Les uns professent qu’Il est amour et se comportent mesquinement. Les autres proclament qu’Il est grand et agissent bassement. Et si les Hommes n’étaient que la caricature de Dieu ?

 

Caricature II.

Au début de l’automne, l’affaire des caricatures de Mahomet a embrasé le monde musulman. En France, des esprits laïcistes ont proposé de bannir tout signe ostentatoire religieux dans l’espace public. Survient alors une contradiction urticante. Les croyants de toutes les grandes religions s’entendent pour affirmer que Dieu a créé les Hommes. Nos visages sont donc les preuves irréfragables de cette Genèse. Marcher dans la rue le nez au vent constitue, d’un point de vue théologique, une très agressive façon d’afficher sa foi. Seule, une décapitation générale de l’ensemble des membres de l’humanité pourrait réparer cette provocation.

 

Caricature III

J’ai trouvé une autre idée qui pourrait réconcilier tout le monde. On demanderait à un Conseil religieux de viser, avant parution, les journaux satiriques. La France, pays de pointe en matière de délit d’opinion, pourrait se charger de sa constitution. Le conclave, composé de rabbins, d’imams, de prêtres, de bonzes et de popes, (une God Team selon l’expression de Salman Rushdie) se réunirait avant les bouclages des journaux pour prévenir toute offense. Par esprit de réciprocité et pour célébrer cette notion de respect dont les monothéistes font grand cas, un comité de polémistes anarchisants et de caricaturistes serait chargé de revoir la copie des textes saints, d’en biffer les outrances, d’en lisser les pointes.
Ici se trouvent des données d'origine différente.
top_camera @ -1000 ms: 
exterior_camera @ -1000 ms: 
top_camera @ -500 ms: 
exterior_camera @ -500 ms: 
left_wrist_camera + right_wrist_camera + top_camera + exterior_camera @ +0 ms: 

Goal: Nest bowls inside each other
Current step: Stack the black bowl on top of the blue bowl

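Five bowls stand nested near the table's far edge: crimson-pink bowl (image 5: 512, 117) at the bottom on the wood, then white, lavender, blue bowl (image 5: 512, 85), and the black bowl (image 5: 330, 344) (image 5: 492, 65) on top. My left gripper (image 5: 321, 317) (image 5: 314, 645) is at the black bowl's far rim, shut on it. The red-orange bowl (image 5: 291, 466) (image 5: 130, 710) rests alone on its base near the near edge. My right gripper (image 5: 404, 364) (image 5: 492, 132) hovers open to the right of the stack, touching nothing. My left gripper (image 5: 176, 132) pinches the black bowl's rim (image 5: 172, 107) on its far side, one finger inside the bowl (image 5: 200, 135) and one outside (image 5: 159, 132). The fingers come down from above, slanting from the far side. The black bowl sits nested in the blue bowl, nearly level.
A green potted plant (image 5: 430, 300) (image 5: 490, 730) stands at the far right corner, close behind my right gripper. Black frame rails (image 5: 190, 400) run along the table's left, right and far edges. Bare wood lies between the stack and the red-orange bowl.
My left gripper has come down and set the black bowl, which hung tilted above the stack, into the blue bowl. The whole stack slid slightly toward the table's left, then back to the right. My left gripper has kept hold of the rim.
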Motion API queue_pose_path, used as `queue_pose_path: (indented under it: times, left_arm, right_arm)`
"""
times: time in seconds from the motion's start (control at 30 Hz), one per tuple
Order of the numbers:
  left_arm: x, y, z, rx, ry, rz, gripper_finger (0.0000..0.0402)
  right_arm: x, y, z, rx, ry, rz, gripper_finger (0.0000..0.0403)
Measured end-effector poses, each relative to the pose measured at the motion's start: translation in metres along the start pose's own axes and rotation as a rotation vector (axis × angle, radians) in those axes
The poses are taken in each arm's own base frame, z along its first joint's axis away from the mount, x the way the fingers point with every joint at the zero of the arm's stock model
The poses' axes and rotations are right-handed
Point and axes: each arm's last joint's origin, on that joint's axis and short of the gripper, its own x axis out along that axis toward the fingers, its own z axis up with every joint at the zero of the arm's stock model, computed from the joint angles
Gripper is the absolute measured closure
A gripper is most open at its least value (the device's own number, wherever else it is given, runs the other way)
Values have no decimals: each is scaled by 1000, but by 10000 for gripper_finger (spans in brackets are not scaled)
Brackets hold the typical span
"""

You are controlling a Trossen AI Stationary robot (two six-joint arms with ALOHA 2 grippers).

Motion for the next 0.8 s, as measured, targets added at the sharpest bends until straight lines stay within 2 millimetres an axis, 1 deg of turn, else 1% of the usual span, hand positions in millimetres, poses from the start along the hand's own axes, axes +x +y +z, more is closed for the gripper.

On s’épargnerait ainsi du même coup les représentations de prophètes dans des positions obscènes et la lecture de versets comme le 52e de la neuvième sourate ou le 38e de la quatrième.

 

Ennui de la navigation à voile

Faire des milliers de miles pour aller étendre ses pièces de linge aux vents des confins…

 

Violence de la géologie

Le spectacle de ces montagnes tourmentées : cette manière du granit de dire au calcaire : j’étais là avant vous.

 

Signification du chien

Randonnée dans les montagnes de Corse. Les aiguilles de Bavella piquetées de pins, écharpées de brume, jaspées par un soleil féroce tiennent de l’estampe chinoise. Les journées s’écoulent, bornées par l’excitation du matin et l’épuisement du soir. On marche, on dort, on se lève et l’on va vers sa prochaine nuit. Un jour, pourtant, il faut redescendre, retrouver la vallée. Les premières maisons d’un village apparaissent, j’entends hurler un chien derrière une grille. L’aboiement est l’écho de la propriété.

 

Bizarrerie des expressions

Calvi, deux heures du matin. Des fêtards cherchent une boîte de nuit, ils croient donc que la nuit se laisse mettre en boîte.

 

Imposture des professions de foi

Jules Renard n’est pas un être religieusement compatible  : « je suis davantage capable de bonnes actions que de bonnes pensées » (Journal).